Bitkisel İlaçlarla İlişkili Nefrotoksisite Mekanizmaları
- Böbrekte toksinlerin yüksek konsantrasyonlara ulaşması: Böbreklerden görevi gereği yüksek miktarda kan geçmektedir. Kardiyak atımın %25’i böbreklerde bulunmaktadır. Böbrekler kandaki toksin maddeleri temizleme görevi yaptıkları için yüksek oranda toksine maruz kalmaktadırlar. Oksijen ihtiyacı çok fazladır. Renal hasar veya volüm kaybında her bir nefrondaki toksin konsantrasyonu arttığından nefrotoksisite ihtimali artar.
- Aristolochic asit toksisitesi: Olası mekanizma, antioksidan enzimleri inaktive ederek mitokondriyel hasara yol açması ve bunun sonucunda proksimal tubuler disfonksiyon, apoptozis ve nekroz oluşmasıdır. Bunu DNA tamir mekanizmasında defekt, mezenşimal transformasyon, tubuler atrofi, interstisyel fibrozis ve potansiyel tümör oluşumları takip etmektedir.
- Atractyloside toksisitesi: Mitokondriyel oksidatif fosforilasyonu inhibe ederek karaciğer ve böbrek hücrelerinde apoptozis ve nekroza yol açar.
- Kalsiyum oksalat kristali birikimi: Yıldız meyvesi suyu doza ve kullanım süresine bağımlı olarak kalsiyum oksalat kristali birikimine ve apoptozise yol açmaktadır.
- Glycyrrhetinic acid: Glycyrrhiza glabra (meyan kökü) 11b-hydroxysteroid dehydrogenase’ı inhibe ederek hipertansiyona yol açar. Ayrıca doğrudan proksimal tubulopatiye yol açabilir.
- Antikolinerjik substanslar: Üriner retansiyona yol açarak akut böbrek yetmezliğine neden olur. Örneğin; Datura spp.
- Salisilatlar: Vasokonstruksiyon yaparak iskemik renal hasara neden olurlar.
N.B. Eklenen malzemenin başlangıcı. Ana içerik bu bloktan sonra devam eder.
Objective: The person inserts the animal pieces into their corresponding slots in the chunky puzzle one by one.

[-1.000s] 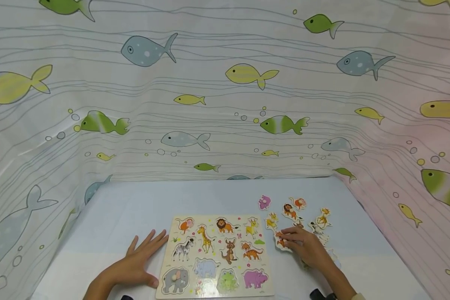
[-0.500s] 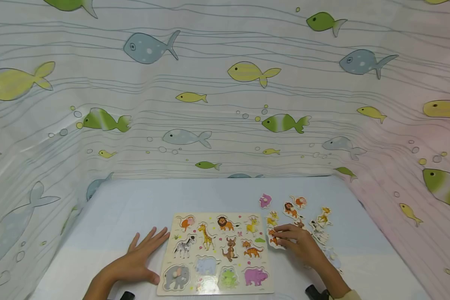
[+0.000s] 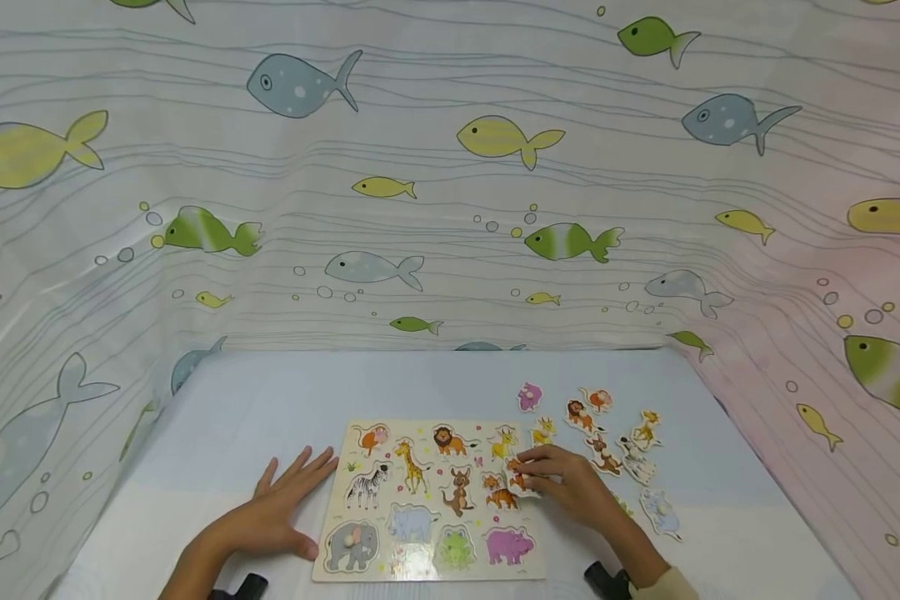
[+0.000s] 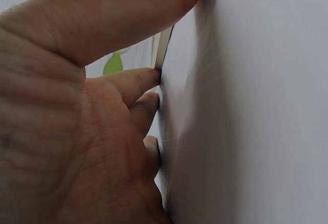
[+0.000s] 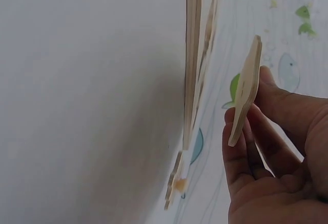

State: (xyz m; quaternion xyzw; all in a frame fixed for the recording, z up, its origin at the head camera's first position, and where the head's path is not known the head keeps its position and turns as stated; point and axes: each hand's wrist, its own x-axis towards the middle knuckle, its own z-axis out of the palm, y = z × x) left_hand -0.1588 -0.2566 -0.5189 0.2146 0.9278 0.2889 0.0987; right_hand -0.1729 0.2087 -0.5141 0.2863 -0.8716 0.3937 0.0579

Salisilat içeren bitkisel ilaçlara örnek olarak Securidaca longepedunculata (morsalkım) ve Salix daphnoides (söğüt kabuğu) verilebilir.
Nefrotoksisiteye yol açan birçok potansiyel mekanizmalar olabilir. Bu nedenle çok daha fazla araştırma yapılması gerektiği anlaşılmaktadır. Tablo 1’de bitkisel ilaçlar ve oluşturdukları nefrotoksisite tipleri verilmiştir.
Böbrek Hasarı ve SONUÇ
Bitkisel ilaçların kullanımı yaygındır. Dünya çapında, kullanım oranları %80’lere ulaşmıştır. Nefrotoksisiteye yol açtıklarını gösteren çeşitli vaka sunumları ve hayvan deneyleri mevcuttur.
Bitkisel ilaçların nefrotoksisite yol açmaları çoklu nedenlere bağlıdır. Doğrudan toksik etki, kontaminasyon, ilaç etkileşimi, yanlış kullanım, yanlış doz ve eş zamanlı başka bir hastalığın etkisi gibi nedenlerin bir sonucu olabilir.
Ortaya çıkan klinik sendrom öncelikli olarak toksinden etkilenen böbrek kısmıyla ilişkilidir.
Sağlık Bakanlığı Türkiye Farmakovijilans Merkezi (TÜFAM) tarafından düzenlenen formla (Tablo 2) nefrotoksik bitkisel ilaçların sorgulanması ve bildirimi istenmiştir.
Hastaların muayeneleri sırasında bu ürünlerin kullanımının sorgulanması ihmal edilmemelidir. (Tablo 2 ve 3). Yeterli destek tedavi ve diyalizle tedavi edilmeleri mümkündür. Toplumun bitkisel ilaç kullanımı sırasında karşılaşabilecekleri yan etkiler konusunda bilgilendirilmeleri önemlidir.